O calor do sertão ganhou o mundo
A parada para o almoço foi num restaurante à beira do rio, muita sombra, mangueiras, cajueiros, goiabeiras, pés coco e carnaúba. Mais parecia um sítio em baixio sertanejo. Contraste perfeito com a secura da estrada, quilômetros e mais quilômetros de asfalto fumegante, no esturricado verão nordestino. Ela nem ligou para a brisa que acariciava seu rosto de deusa. Só enxergava a bica encostada à latada coberta de palha de coqueiro. Vou tomar um banho de bica, disse, a alegria exibida no olhar, já se dirigindo ao carro e, logo depois, ao reservado, de onde saiu pronta, com a toalha enrolada no corpo. Também resolvi ir, induzido pelo gesto mudo de minha jovem companheira de viagem. Senti o frescor da água fria, que beleza… mas não demorei a voltar à mesa.
Ela se deixou ficar.
Sob olhares de cobiça, e de inveja, a água escorria pelo seu corpo, nem branco nem preto, os cabelos longos e lisos espalhados nos ombros e nos peitos, na rigidez dos 30 anos. Cabelos de índia, pele de índia, nariz de índia, olhos de índia. Iracema? Não. Iracema é invenção de José de Alencar. Ela era real, me segredara sua ascendência indígena, na penumbra enluarada da varanda de meu apartamento, em confidências que a insônia da paixão arrepia e se infiltram no corpo e na alma.
Que coincidência!
Viajei. Ali, de volta à mesa do restaurante, viajei. Fui à infância, recordando cenas narradas por minha mãe. Sua bisavó, nua, no banho do rio, antes de ser preada. Teria sido no rio Mearim? Ou no Parnaíba? A memória não guardou. Talvez tenha sido no rio Poti, lá mais embaixo, além da bica do Ipu, já perto dos Inhamuns, na divisa do Ceará com o Piauí, onde a serra da Ibiapaba perde força. Nunca em Tianguá, por onde andou pregando o evangelho e politicando nosso padre José Tomaz de Albuquerque. Não, não foi lá em cima. Foi mais ao sul que a indiazinha se banhou no rio Poti, nua, e despertou os instintos do caçador, que logo a fez mãe. Mais tarde, avó, bisavó e minha tataravó.

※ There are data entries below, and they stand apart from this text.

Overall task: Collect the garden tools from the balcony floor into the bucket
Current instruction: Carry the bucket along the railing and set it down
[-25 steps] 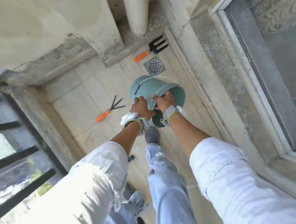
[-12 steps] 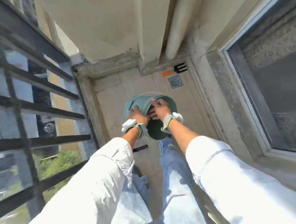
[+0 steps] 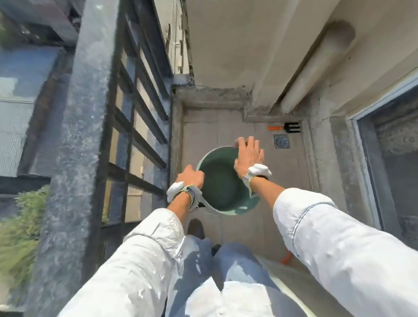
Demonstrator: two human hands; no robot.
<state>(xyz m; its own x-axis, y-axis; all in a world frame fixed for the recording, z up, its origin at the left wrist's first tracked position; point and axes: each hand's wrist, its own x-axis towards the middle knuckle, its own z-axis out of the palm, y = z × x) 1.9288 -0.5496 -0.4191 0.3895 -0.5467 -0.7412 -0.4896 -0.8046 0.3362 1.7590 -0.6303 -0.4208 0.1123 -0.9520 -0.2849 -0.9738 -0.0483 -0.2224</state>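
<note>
A green bucket (image 3: 221, 189) is held upright above the balcony floor, its mouth facing me and nothing visible inside. My left hand (image 3: 190, 177) grips its left rim. My right hand (image 3: 248, 155) lies on the right rim with the fingers spread over the edge. A garden fork with an orange handle (image 3: 285, 127) lies on the floor at the far end by the wall. An orange handle end (image 3: 285, 257) shows on the floor beside my right sleeve, the remainder of that tool hidden.
A black metal railing (image 3: 137, 138) with a stone post runs along the left. A floor drain (image 3: 281, 141) sits near the fork. A window frame (image 3: 367, 172) lines the right side. My legs and a shoe (image 3: 195, 228) stand below the bucket.
The bucket has been turned from tilted to mouth-up and lifted. My hands have shifted to opposite sides of its rim. The view has swung left towards the railing.
</note>
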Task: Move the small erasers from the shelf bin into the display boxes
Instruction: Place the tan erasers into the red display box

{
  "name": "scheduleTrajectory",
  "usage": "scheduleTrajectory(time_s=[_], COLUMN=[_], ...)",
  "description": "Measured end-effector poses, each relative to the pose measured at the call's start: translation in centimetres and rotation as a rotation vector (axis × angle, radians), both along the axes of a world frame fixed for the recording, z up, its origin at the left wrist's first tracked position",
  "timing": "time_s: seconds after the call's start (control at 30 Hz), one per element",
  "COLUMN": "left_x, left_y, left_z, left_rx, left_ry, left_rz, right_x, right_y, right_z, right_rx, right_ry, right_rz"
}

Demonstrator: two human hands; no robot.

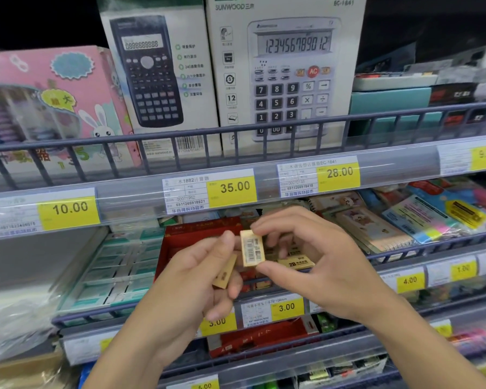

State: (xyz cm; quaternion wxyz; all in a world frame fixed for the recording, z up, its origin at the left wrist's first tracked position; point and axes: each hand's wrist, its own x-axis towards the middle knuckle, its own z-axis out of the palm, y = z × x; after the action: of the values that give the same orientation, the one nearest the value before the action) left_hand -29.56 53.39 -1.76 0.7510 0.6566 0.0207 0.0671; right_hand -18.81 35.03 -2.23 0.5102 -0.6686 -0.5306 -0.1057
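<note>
Right hand [314,265] pinches a small cream eraser [252,248] between thumb and forefinger, barcode side facing out, held upright in front of the shelf. Left hand [205,279] touches the same eraser with its thumb tip; its curled fingers hold a second eraser [225,272], tilted, just left of and below the grip.

Directly behind the grip: a red display box [180,240] on the wire shelf, more cream erasers [295,262] lying in it. Left of it, trays of green-and-white packets [118,265]. Right, notebooks and bright sticky notes [421,220].

Above the grip, a clear price rail with yellow tags [233,189] reading 10.00, 35.00, 28.00. Over that, two calculator boxes [286,68] and a pink rabbit-printed box [54,102] behind a grey wire fence [236,130]. Below, more tags and stocked shelves, dim.
</note>
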Motion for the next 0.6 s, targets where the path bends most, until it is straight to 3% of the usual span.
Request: scheduleTrajectory(time_s=[0.07, 0.3, 0.6], left_x=[-0.1, 0.2, 0.4], left_y=[0.2, -0.1, -0.8], left_z=[0.0, -0.4, -0.2], left_rx=[-0.024, -0.002, 0.044], left_ry=[0.010, 0.007, 0.000], left_rz=[0.003, 0.038, -0.016], right_x=[-0.1, -0.5, -0.3], right_y=[0.1, 0.2, 0.1], right_z=[-0.1, -0.5, -1.7], right_rx=[0.006, -0.082, 0.025], right_ry=[0.024, -0.167, 0.050], right_rz=[-0.008, -0.105, -0.018])
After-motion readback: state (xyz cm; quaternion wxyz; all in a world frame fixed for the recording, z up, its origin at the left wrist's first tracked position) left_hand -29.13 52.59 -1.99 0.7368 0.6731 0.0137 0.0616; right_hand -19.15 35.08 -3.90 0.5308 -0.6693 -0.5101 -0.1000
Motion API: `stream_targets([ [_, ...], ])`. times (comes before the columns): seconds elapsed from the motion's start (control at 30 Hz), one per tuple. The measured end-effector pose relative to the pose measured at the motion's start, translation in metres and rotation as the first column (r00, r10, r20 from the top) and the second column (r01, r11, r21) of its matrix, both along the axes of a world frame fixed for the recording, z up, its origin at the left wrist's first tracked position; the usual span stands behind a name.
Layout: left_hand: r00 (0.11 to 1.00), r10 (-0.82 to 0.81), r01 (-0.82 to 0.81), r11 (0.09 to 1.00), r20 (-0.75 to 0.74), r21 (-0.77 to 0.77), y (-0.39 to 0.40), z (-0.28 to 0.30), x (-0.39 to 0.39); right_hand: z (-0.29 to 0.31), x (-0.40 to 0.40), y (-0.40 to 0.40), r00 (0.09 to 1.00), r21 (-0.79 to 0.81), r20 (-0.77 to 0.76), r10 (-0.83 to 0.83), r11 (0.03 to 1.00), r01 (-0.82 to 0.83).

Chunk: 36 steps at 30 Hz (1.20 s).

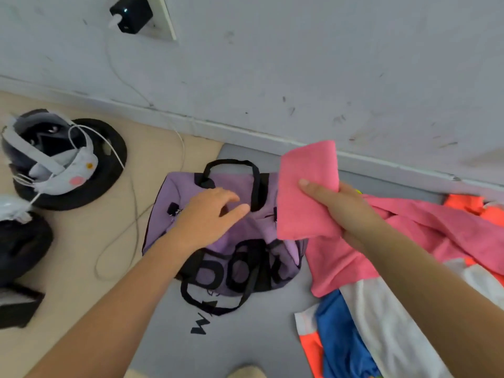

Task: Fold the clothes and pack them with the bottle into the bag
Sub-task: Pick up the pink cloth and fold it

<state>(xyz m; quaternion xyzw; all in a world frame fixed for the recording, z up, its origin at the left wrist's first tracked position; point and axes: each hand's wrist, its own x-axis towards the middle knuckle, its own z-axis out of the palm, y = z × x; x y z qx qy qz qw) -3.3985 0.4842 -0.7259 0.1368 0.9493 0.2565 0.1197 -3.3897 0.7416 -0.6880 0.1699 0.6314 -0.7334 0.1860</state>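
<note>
A purple bag (pixel 174 192) with black handles lies on the grey mat (pixel 267 339) in the middle of the head view. My left hand (pixel 210 214) rests on the bag's top, fingers loosely bent over the fabric. My right hand (pixel 338 205) grips a folded pink cloth (pixel 305 192) and holds it up over the bag's right end. Under my right arm lies a loose pile of clothes: a pink garment (pixel 425 227), an orange piece (pixel 463 204) and a white, blue and orange garment (pixel 362 317). No bottle shows.
A grey wall (pixel 272 64) with a skirting board runs close behind the bag. On the beige floor at the left sit a headset (pixel 49 148) on a black round base, white cables (pixel 120 159) and dark objects (pixel 21 249). A wall socket holds a black charger (pixel 131 13).
</note>
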Motion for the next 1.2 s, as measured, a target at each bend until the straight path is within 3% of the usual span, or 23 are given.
stream_targets([
  [0.1, 1.0, -0.013, 0.014, 0.973, 0.006, -0.23, -0.025, -0.02, 0.003, -0.016, -0.02, -0.034, 0.998, -0.058, -0.026, 0.059, 0.996, -0.061],
  [0.2, 0.999, 0.0, -0.011, 0.945, -0.035, -0.327, -0.045, -0.031, 0.012, -0.039, -0.032, -0.065, 0.957, 0.223, -0.069, 0.283, 0.939, -0.262],
  [0.3, 0.998, 0.017, -0.042, 0.918, -0.067, -0.394, -0.062, -0.038, 0.021, -0.063, -0.036, -0.07, 0.816, 0.584, 0.091, 0.571, 0.633, -0.508],
  [0.37, 0.999, 0.035, -0.041, 0.897, -0.024, -0.441, -0.069, -0.041, 0.026, -0.073, -0.03, -0.061, 0.673, 0.688, 0.256, 0.694, 0.359, -0.631],
  [0.43, 0.995, 0.095, -0.08, 0.91, 0.019, -0.406, -0.075, -0.045, 0.03, -0.077, -0.022, -0.047, 0.545, 0.766, 0.397, 0.739, 0.06, -0.64],
  [0.47, 0.99, 0.138, -0.117, 0.924, 0.032, -0.365, -0.076, -0.045, 0.032, -0.076, -0.02, -0.038, 0.525, 0.792, 0.435, 0.731, -0.033, -0.61],
  [0.53, 0.981, 0.193, -0.179, 0.942, 0.024, -0.283, -0.073, -0.042, 0.038, -0.064, -0.021, -0.02, 0.569, 0.837, 0.441, 0.694, -0.09, -0.539],
  [0.63, 0.978, 0.209, -0.205, 0.965, 0.005, -0.161, -0.055, -0.035, 0.048, -0.036, -0.033, 0.015, 0.709, 0.936, 0.335, 0.621, -0.134, -0.326],
  [0.73, 0.983, 0.18, -0.182, 0.976, -0.033, -0.115, -0.032, -0.032, 0.054, -0.008, -0.042, 0.042, 0.818, 0.977, 0.196, 0.541, -0.036, -0.21],
  [0.83, 0.992, 0.116, -0.122, 0.985, -0.058, -0.121, -0.019, -0.034, 0.054, -0.004, -0.036, 0.036, 0.841, 0.979, 0.191, 0.506, -0.034, -0.202],
  [0.87, 0.993, 0.114, -0.116, 0.988, -0.026, -0.101, -0.019, -0.033, 0.052, -0.004, -0.032, 0.027, 0.855, 0.986, 0.138, 0.499, 0.01, -0.165],
  [0.9, 0.992, 0.123, -0.122, 0.99, 0.014, -0.065, -0.019, -0.033, 0.05, -0.005, -0.026, 0.015, 0.88, 0.987, 0.022, 0.474, 0.131, -0.095],
  [0.93, 0.989, 0.14, -0.14, 0.99, 0.042, -0.021, -0.021, -0.033, 0.049, -0.006, -0.021, 0.001, 0.908, 0.946, -0.127, 0.399, 0.323, -0.009],
  [1.0, 0.983, 0.171, -0.174, 0.984, 0.062, 0.037, -0.026, -0.033, 0.049, -0.011, -0.014, -0.033, 0.933, 0.669, -0.333, 0.139, 0.732, 0.13],
  [1.03, 0.983, 0.174, -0.177, 0.983, 0.068, 0.048, -0.027, -0.034, 0.049, -0.016, -0.013, -0.049, 0.93, 0.517, -0.361, 0.065, 0.844, 0.142],
  [1.1, 0.986, 0.151, -0.155, 0.987, 0.067, 0.052, -0.03, -0.036, 0.05, -0.029, -0.012, -0.078, 0.934, 0.349, -0.348, 0.078, 0.936, 0.052],
  [1.2, 0.99, 0.132, -0.135, 0.987, 0.042, 0.085, -0.034, -0.043, 0.054, -0.057, -0.013, -0.1, 0.937, 0.381, -0.286, 0.201, 0.921, -0.082],
])
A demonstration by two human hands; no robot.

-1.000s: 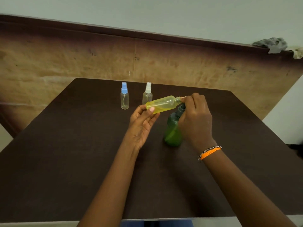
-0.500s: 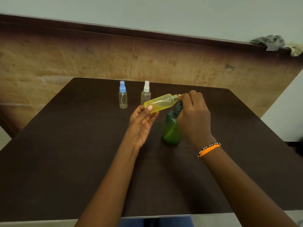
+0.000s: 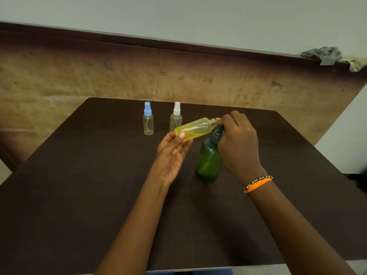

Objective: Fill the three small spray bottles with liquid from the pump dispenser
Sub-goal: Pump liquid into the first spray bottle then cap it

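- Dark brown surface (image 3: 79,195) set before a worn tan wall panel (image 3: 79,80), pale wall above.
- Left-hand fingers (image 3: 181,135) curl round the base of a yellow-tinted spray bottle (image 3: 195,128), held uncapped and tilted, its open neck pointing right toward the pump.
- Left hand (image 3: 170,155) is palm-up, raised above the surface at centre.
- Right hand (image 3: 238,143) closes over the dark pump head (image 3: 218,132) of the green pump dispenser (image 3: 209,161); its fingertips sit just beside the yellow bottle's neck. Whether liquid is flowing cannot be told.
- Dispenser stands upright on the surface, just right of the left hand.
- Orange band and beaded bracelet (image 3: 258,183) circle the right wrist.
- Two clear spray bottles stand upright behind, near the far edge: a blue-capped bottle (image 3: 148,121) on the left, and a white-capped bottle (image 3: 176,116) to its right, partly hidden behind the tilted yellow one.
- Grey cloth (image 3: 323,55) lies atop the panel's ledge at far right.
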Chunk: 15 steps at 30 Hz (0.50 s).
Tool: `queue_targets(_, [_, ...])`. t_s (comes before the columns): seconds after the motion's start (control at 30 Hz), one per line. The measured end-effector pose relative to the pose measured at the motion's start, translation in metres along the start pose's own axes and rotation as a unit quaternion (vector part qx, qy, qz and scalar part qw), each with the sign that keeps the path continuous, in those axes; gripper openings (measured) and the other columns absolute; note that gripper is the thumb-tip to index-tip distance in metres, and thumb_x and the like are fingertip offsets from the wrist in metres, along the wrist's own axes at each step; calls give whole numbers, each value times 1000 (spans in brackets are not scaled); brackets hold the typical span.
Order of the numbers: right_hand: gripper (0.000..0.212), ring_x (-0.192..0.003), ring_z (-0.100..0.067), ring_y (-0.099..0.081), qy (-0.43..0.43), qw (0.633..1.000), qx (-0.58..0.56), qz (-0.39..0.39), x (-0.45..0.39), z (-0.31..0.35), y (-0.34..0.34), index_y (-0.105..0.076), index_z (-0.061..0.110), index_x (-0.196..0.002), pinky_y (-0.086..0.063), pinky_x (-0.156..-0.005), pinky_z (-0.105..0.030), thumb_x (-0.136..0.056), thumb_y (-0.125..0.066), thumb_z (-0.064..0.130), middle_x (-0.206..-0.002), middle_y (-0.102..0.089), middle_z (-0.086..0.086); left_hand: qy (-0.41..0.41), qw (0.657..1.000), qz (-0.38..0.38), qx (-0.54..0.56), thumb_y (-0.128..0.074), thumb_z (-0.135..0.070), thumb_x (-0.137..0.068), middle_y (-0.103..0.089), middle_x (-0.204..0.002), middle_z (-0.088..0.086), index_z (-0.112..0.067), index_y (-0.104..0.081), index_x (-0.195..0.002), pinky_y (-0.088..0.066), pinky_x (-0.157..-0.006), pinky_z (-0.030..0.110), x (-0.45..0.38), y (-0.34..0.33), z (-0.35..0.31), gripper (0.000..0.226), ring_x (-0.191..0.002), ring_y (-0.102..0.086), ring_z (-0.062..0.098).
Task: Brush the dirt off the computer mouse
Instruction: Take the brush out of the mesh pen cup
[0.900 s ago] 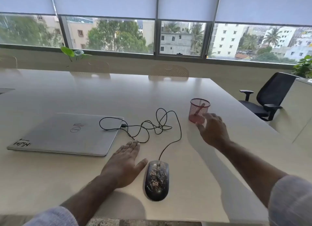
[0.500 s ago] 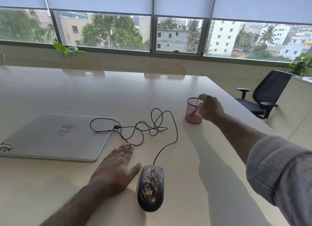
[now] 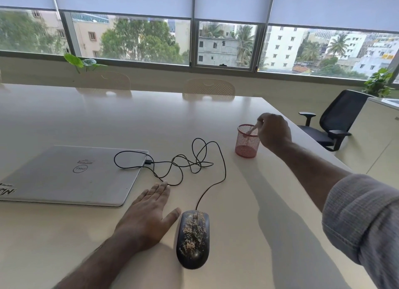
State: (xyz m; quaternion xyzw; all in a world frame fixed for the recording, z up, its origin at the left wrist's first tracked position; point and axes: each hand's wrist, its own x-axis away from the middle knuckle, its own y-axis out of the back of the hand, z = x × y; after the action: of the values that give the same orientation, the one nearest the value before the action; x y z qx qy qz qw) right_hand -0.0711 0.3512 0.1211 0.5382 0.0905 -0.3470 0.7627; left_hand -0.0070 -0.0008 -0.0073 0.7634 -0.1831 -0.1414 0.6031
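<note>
A black wired computer mouse (image 3: 192,238) lies near the table's front edge, its top speckled with brownish dirt. My left hand (image 3: 148,217) rests flat on the table just left of the mouse, fingers spread, holding nothing. My right hand (image 3: 273,132) is at the rim of a red mesh cup (image 3: 246,142) on the right side of the table. Its fingers pinch a thin pale handle (image 3: 253,128) that leans out of the cup. The handle's lower end is hidden inside the cup, so what it belongs to is unclear.
A closed silver laptop (image 3: 69,174) lies at the left, with the mouse's tangled black cable (image 3: 185,161) plugged into its side. The table's right edge (image 3: 323,152) runs just past the cup. A black office chair (image 3: 332,120) stands beyond it.
My right hand has risen from beside the cup to its rim and closed its fingers on the pale handle. My left hand and the mouse stay put.
</note>
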Motion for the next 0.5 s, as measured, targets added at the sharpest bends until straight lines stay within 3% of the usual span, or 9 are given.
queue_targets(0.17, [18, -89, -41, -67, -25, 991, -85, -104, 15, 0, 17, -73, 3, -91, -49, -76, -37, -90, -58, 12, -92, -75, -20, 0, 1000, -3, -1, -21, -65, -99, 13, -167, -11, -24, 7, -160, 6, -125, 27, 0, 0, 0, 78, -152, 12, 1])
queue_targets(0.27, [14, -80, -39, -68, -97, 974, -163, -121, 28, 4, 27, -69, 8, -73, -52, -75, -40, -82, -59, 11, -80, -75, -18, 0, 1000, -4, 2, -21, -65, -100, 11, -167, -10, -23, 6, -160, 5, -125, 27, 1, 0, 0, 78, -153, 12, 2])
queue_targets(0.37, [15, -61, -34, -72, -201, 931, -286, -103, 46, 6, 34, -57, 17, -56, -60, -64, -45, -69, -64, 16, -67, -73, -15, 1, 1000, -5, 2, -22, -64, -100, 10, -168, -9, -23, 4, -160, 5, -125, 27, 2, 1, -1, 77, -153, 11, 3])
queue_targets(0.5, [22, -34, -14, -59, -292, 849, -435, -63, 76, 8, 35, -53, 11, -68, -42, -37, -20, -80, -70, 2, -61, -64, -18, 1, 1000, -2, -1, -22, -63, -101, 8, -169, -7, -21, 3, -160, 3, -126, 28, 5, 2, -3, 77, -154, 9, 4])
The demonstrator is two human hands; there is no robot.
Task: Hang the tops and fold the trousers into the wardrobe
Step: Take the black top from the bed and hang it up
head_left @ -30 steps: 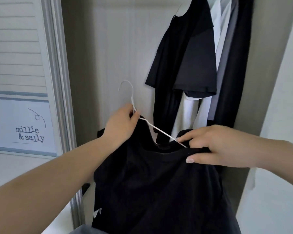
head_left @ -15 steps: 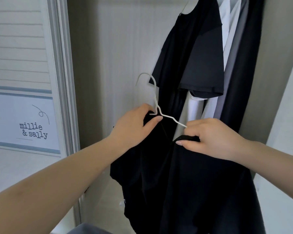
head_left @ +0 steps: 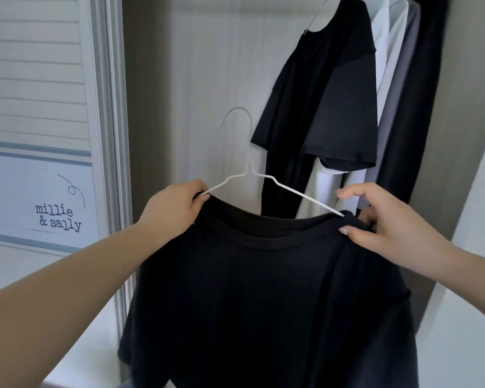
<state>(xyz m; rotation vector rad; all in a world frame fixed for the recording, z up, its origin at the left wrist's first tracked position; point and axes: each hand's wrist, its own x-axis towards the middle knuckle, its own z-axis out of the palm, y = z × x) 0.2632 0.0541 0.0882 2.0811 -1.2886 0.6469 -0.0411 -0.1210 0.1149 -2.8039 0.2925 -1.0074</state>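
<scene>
A black top (head_left: pixel 263 289) hangs in front of me on a white wire hanger (head_left: pixel 248 166) whose hook points up and stands free of any rail. My left hand (head_left: pixel 174 208) grips the top's left shoulder at the hanger's left end. At the right end of the neckline, my right hand (head_left: pixel 381 222) pinches the top's right shoulder over the hanger arm. The hanger's two arms run inside the neckline, and the neck opening is spread wide between my hands.
Inside the open wardrobe (head_left: pixel 202 65), a black T-shirt (head_left: pixel 328 88) hangs at the upper right, with white (head_left: pixel 389 46), grey and dark garments behind it. A sliding door (head_left: pixel 39 79) with lettering stands at the left. A pale wall (head_left: pixel 482 219) closes the right side.
My hands have moved apart along the neckline, spreading the black top across the hanger. The hanger now sits level and the top faces me squarely instead of bunched.
</scene>
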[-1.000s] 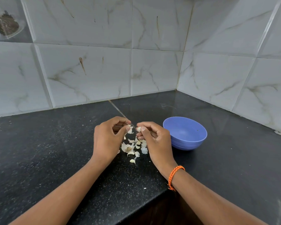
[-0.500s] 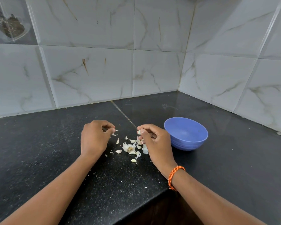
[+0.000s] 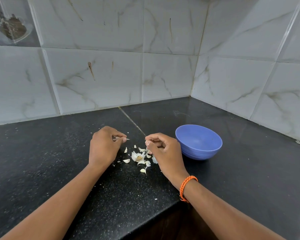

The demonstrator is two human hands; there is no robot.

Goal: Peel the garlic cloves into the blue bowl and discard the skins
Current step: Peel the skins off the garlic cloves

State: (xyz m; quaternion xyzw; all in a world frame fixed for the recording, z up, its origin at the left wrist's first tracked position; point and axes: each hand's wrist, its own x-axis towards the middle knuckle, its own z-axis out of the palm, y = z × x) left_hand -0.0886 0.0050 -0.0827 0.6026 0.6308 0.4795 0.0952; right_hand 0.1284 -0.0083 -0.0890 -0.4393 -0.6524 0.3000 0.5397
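Note:
On the black counter a small heap of garlic cloves and loose white skins lies between my hands. My left hand hovers to the left of the heap, with a thin sliver of garlic skin pinched at its fingertips. My right hand is on the heap's right side, its curled fingers holding a garlic clove of which only a pale tip shows. The blue bowl stands just right of my right hand, and no cloves show inside it.
The black granite counter runs into a corner of marble-patterned wall tiles. Its front edge is close below my forearms. An orange cord bracelet sits on my right wrist. A joint line crosses the counter behind my hands.
My left hand has pulled away to the left from my right hand, taking a strip of skin with it. My right hand has stayed over the heap with the clove.

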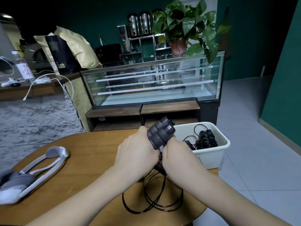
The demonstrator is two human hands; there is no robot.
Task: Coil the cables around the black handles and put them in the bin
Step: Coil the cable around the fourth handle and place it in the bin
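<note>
Two black handles [160, 133] are held side by side, upright and tilted away from me, above the round wooden table [91, 147]. My left hand [137, 151] grips them from the left. My right hand [177, 156] grips their lower end from the right. Their dark cable [152, 195] hangs below my hands and lies in loose loops on the table near its front edge. A white bin [216, 154] stands at the table's right edge, just right of my hands. Inside it lies another pair of black handles wound with cable [206, 138].
A white and grey headset [32, 172] lies on the left of the table. Beyond the table stand a glass display case [153, 82] with a potted plant [187, 28] on top, and a grey rug [35, 116] to the left. Tiled floor lies to the right.
</note>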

Ela, com seus cabelos lisos e longos derramados pelos ombros a cobrir-lhe os peitos, abrigados no artifício do biquine, chegou-se perto com um riso maroto, pediu-me um beijo nos lábios úmidos, em jeito de troféu. Um paraíso, um paraíso, exultou, isto aqui é o paraíso! Depois de horas sob o sol quente do bê-erre-o-bró sertanejo, o asfalto a soltar ondas de calor, estar ali, à beira do rio, com o corpo refrescado é o antegozo do éden.
Aonde estaria ela, hoje?
Sumida. Há muitos anos, largou tudo e foi embora para São Paulo. Não que a frenética agitação paulistana lhe atraísse. Nunca teve gana de ganhar dinheiro. Seus valores, de berço e de experiência, sempre apontaram noutra direção. Quem sabe, o Rio de Janeiro teria sido o lugar apropriado para embalar seus sonhos de amor e paixão.
Paixão pela vida! Firme. Intensa. Viver cada momento com a exuberância dos sentidos, permitida pelos limites físicos e os da alma.
A última notícia dela, eu a tive por intermédio de um amigo, com quem, em épocas diferentes, claro, compartilhei o privilégio do abrigo amoroso, no calor da paixão daquela menina de corpo, nem alvo nem preto, de cabelos longos e lisos, esparramados no corpo maduro dos 30 anos. Soube que ela andou pelo mundo, me disse o amigo, França, Europa, Bahia… carregando o calor do sertão aonde andava, talvez, a viver travessuras da menina má, assim e assado, sem os chocantes excessos patológicos da personagem de Mario Vargas Llosa.